Elder Luke H, Onufriev Alexey V
Department of Computer Science, Virginia Tech, Blacksburg, Virginia 24061, United States.
Department of Physics, Virginia Tech, Blacksburg, Virginia 24061, United States.
J Phys Chem B. 2025 Jul 24;129(29):7483-7498. doi: 10.1021/acs.jpcb.5c02263. Epub 2025 Jul 11.
The accuracy of computational water models is crucial to atomistic simulations of biomolecules. Here we explore a decoupled framework that combines classical physics-based models with deep neural networks (DNNs) to correct residual error in hydration free energy (HFE) prediction. Our main goal is to evaluate this framework on out-of-distribution data (molecules that differ significantly from those used in training), where DNNs are known to struggle. Several common physics-based solvation models are used in the evaluation. Graph neural network architectures are tested for their ability to generalize using multiple data set splits, including out-of-distribution HFEs and unseen molecular scaffolds. Our most important finding is that for out-of-distribution data, where DNNs alone often struggle, the physics + DNN models consistently improve physics model predictions. For in-distribution data, the DNN corrections significantly improve the accuracy of physics-based models, with a final RMSE below 1 kcal/mol and a relative improvement between 40% and 65% in most cases. The accuracy of physics + DNN models tends to improve when the 6% of molecules with the highest experimental uncertainty are removed. This study provides insights into the potential and limitations of combining physics and machine learning for molecular modeling, offering a practical and generalizable strategy of using DNN as independent postprocessing correction.

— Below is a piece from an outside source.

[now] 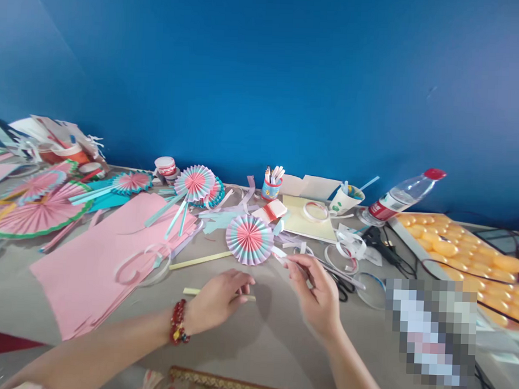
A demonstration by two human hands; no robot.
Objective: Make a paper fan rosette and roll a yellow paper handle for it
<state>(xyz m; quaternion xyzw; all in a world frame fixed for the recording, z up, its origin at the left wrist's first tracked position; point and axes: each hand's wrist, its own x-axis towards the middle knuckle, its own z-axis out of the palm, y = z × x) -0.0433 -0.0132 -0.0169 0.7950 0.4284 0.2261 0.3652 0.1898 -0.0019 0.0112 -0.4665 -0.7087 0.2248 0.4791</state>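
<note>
A round pleated paper rosette (249, 239), pink in the middle with pale blue and lilac edges, lies on the grey table in front of me. Just right of it, my right hand (315, 293) pinches a short white strip (279, 254) between thumb and fingers; the strip's far end reaches the rosette's edge. My left hand (222, 301), with a red bead bracelet at the wrist, hovers below the rosette, fingers loosely bent and apart, holding nothing. A pale yellow strip (191, 291) passes beneath it, partly hidden. Another yellow strip (201, 260) runs to the rosette's left edge.
Pink paper sheets (99, 257) and finished paper fans (194, 184) lie left. Behind stand a pencil cup (271, 189), a paper cup (344, 200) and a tilted bottle (398, 199). Tape rolls (316, 211), a black glue gun (379, 244) and cables are right.
</note>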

计算水模型的准确性对于生物分子的原子模拟至关重要。在这里,我们探索了一种解耦框架,该框架将基于经典物理的模型与深度神经网络(DNN)相结合,以纠正水合自由能(HFE)预测中的残余误差。我们的主要目标是在分布外数据(与训练中使用的分子有显著差异的分子)上评估这个框架,众所周知,DNN在处理这类数据时会遇到困难。评估中使用了几种常见的基于物理的溶剂化模型。通过多种数据集划分,包括分布外HFE和未见分子支架,测试了图神经网络架构的泛化能力。我们最重要的发现是,对于分布外数据,单独使用DNN往往效果不佳,而物理+DNN模型能持续改进物理模型的预测。对于分布内数据,DNN校正显著提高了基于物理模型的准确性,最终均方根误差(RMSE)低于1千卡/摩尔,在大多数情况下相对提高了40%至65%。去除实验不确定性最高的6%的分子后,物理+DNN模型的准确性往往会提高。这项研究深入探讨了将物理和机器学习结合用于分子建模的潜力和局限性,提供了一种将DNN用作独立后处理校正的实用且可推广的策略。